● **WORK TO BE COMPLETED**
Give the lines of the material verbatim, from the first line to the line with "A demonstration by", including both.

● **DATA SECTION**
========================

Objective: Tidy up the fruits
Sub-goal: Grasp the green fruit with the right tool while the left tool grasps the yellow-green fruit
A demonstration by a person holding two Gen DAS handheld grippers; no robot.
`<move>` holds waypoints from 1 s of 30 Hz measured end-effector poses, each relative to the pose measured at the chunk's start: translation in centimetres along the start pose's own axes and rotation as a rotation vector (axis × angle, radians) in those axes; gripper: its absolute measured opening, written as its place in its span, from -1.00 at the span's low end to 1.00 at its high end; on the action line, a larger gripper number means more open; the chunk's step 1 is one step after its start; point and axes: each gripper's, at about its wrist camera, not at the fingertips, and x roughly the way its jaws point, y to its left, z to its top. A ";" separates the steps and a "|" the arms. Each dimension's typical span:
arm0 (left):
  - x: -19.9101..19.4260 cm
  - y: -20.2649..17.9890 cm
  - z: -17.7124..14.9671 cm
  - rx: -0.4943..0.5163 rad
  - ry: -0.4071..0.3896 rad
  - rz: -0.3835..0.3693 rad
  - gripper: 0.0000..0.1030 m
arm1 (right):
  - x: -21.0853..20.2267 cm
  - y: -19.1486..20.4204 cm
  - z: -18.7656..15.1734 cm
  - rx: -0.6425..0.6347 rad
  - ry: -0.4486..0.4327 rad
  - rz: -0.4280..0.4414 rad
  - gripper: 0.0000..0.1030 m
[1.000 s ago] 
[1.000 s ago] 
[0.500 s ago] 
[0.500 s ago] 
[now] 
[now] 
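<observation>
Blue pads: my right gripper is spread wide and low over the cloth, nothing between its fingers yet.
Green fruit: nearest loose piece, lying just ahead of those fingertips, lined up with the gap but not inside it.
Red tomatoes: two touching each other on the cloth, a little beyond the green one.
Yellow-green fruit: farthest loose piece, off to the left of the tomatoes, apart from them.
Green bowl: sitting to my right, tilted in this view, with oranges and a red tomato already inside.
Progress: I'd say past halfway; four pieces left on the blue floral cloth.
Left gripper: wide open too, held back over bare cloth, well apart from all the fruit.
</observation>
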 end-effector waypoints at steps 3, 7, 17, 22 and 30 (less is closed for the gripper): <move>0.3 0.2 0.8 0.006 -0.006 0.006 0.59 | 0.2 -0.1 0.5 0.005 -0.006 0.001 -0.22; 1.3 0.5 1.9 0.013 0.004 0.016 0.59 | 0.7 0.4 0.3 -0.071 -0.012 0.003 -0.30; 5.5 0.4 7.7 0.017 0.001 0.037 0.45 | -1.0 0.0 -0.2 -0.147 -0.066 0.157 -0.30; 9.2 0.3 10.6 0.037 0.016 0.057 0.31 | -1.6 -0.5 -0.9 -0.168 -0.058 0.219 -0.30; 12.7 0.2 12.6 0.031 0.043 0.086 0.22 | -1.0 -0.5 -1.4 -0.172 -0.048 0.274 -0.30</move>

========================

● **SOLUTION TO THE PROBLEM**
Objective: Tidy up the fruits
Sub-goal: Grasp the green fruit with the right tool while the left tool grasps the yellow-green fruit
A demonstration by a person holding two Gen DAS handheld grippers; no robot.

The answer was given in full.